▶ _EXERCISE AIM_
Retype all of the material exactly, leaving no line out.

DATA EXTRACT START

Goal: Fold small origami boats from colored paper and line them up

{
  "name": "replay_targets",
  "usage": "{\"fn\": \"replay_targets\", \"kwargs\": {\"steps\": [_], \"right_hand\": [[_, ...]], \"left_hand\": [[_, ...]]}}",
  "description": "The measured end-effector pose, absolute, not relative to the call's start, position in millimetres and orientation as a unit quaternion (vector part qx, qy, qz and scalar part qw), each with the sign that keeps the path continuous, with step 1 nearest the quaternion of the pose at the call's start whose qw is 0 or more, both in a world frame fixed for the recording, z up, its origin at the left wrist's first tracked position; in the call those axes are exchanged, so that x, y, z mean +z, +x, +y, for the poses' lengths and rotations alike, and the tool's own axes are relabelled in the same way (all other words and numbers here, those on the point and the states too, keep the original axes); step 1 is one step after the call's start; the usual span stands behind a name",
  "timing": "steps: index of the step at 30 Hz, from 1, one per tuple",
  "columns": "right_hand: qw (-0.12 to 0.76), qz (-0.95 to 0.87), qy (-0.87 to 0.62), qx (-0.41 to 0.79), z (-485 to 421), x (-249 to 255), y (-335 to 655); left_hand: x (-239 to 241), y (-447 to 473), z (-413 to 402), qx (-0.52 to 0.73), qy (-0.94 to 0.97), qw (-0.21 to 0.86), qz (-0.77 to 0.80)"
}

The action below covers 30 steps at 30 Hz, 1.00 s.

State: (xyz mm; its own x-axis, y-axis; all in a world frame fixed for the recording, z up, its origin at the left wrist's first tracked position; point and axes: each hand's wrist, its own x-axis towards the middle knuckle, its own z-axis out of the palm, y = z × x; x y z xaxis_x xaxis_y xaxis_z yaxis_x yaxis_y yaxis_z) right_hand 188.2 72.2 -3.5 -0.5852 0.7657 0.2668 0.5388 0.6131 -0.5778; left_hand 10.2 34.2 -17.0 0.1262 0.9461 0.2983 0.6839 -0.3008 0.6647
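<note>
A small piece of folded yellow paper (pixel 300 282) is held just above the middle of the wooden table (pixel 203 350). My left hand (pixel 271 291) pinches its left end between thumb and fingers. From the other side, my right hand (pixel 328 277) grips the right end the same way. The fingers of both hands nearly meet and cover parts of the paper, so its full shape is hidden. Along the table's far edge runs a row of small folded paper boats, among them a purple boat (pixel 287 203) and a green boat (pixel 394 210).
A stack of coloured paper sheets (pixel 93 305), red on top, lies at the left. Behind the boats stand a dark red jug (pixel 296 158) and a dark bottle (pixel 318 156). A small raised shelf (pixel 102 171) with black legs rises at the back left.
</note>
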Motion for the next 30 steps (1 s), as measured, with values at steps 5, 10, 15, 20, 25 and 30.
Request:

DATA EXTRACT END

▶ _OUTPUT FOR THIS TASK_
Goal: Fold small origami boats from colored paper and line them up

{
  "name": "replay_targets",
  "usage": "{\"fn\": \"replay_targets\", \"kwargs\": {\"steps\": [_], \"right_hand\": [[_, ...]], \"left_hand\": [[_, ...]]}}",
  "description": "The measured end-effector pose, absolute, not relative to the call's start, position in millimetres and orientation as a unit quaternion (vector part qx, qy, qz and scalar part qw), each with the sign that keeps the path continuous, with step 1 nearest the quaternion of the pose at the call's start whose qw is 0 or more, both in a world frame fixed for the recording, z up, its origin at the left wrist's first tracked position; in the call those axes are exchanged, so that x, y, z mean +z, +x, +y, for the poses' lengths and rotations alike, and the tool's own axes are relabelled in the same way (all other words and numbers here, those on the point and the states too, keep the original axes); step 1 is one step after the call's start; the usual span stands behind a name",
  "timing": "steps: index of the step at 30 Hz, from 1, one per tuple",
  "columns": "right_hand: qw (-0.12 to 0.76), qz (-0.95 to 0.87), qy (-0.87 to 0.62), qx (-0.41 to 0.79), z (-485 to 421), x (-249 to 255), y (-335 to 655); left_hand: x (-239 to 241), y (-447 to 473), z (-413 to 402), qx (-0.52 to 0.73), qy (-0.94 to 0.97), qw (-0.21 to 0.86), qz (-0.77 to 0.80)"
}

The action below covers 30 steps at 30 Hz, 1.00 s.

State: (xyz mm; its own x-axis, y-axis; all in a world frame fixed for the recording, z up, its origin at the left wrist's first tracked position; point and axes: each hand's wrist, its own x-axis towards the middle knuckle, its own z-axis out of the palm, y = z × x; x y z xaxis_x xaxis_y xaxis_z yaxis_x yaxis_y yaxis_z) right_hand 188.2 72.2 -3.5 -0.5852 0.7657 0.2668 0.5388 0.6131 -0.5778; left_hand 10.2 34.2 -17.0 0.1262 0.9461 0.2983 0.6839 -0.3008 0.6647
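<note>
A small piece of folded yellow paper (pixel 300 282) is held just above the middle of the wooden table (pixel 203 350). My left hand (pixel 271 291) pinches its left end between thumb and fingers. From the other side, my right hand (pixel 328 277) grips the right end the same way. The fingers of both hands nearly meet and cover parts of the paper, so its full shape is hidden. Along the table's far edge runs a row of small folded paper boats, among them a purple boat (pixel 287 203) and a green boat (pixel 394 210).
A stack of coloured paper sheets (pixel 93 305), red on top, lies at the left. Behind the boats stand a dark red jug (pixel 296 158) and a dark bottle (pixel 318 156). A small raised shelf (pixel 102 171) with black legs rises at the back left.
</note>
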Motion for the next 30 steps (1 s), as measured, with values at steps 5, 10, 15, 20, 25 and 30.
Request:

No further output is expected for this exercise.